What you will do: Retype exactly the lines below, starting with the line that contains "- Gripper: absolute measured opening" and ending with the last line; leave out any pictures.

Supplied information:
*** Begin section ***

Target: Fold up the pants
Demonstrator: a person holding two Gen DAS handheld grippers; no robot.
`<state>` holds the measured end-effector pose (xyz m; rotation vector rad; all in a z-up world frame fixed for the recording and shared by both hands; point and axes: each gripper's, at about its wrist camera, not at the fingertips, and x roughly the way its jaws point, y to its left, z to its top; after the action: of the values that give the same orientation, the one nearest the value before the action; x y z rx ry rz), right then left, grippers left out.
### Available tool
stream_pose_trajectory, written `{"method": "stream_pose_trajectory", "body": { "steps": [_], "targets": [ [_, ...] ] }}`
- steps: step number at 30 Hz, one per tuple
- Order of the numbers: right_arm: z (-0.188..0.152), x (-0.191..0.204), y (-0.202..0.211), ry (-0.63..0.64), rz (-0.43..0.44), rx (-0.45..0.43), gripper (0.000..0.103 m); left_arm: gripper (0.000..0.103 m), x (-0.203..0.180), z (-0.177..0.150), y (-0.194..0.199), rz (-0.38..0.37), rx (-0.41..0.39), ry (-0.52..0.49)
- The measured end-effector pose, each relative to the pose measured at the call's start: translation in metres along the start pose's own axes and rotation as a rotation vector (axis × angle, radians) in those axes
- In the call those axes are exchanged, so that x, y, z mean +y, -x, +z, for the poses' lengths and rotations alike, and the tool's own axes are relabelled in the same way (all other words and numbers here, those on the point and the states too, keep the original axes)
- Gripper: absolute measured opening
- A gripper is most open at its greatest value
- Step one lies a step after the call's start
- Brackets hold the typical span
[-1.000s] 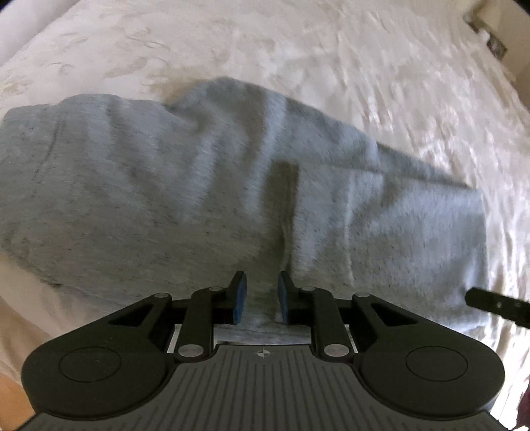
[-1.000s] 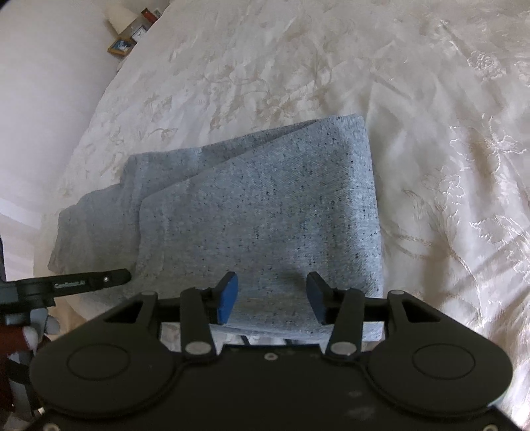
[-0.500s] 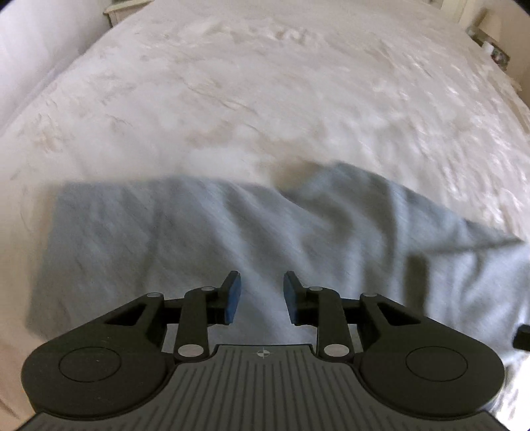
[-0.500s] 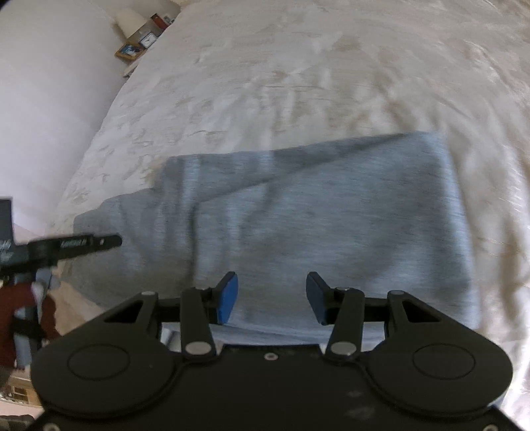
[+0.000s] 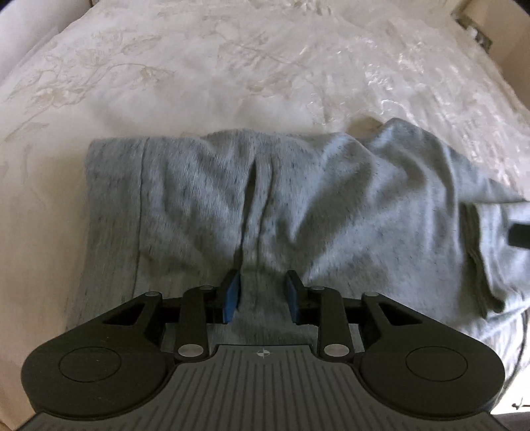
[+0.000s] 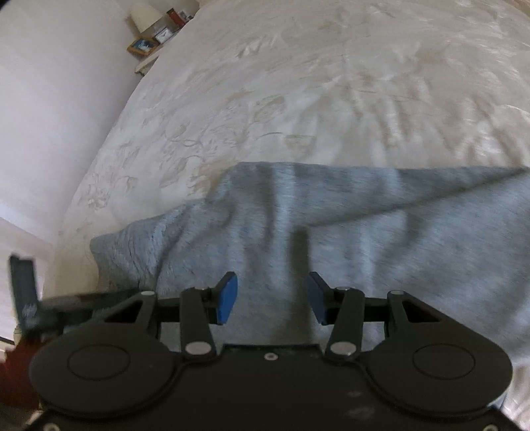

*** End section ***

Result for this task:
- Gripper: absolute measured opening
- A gripper is most open at its greatest value
- Step one lies a step after the call's start
- Brackets hold the typical span
[-1.000s] 
[-1.000s] 
[-0.500s] 
[-0.500s] 
[+0.000s] 
[+0.000s] 

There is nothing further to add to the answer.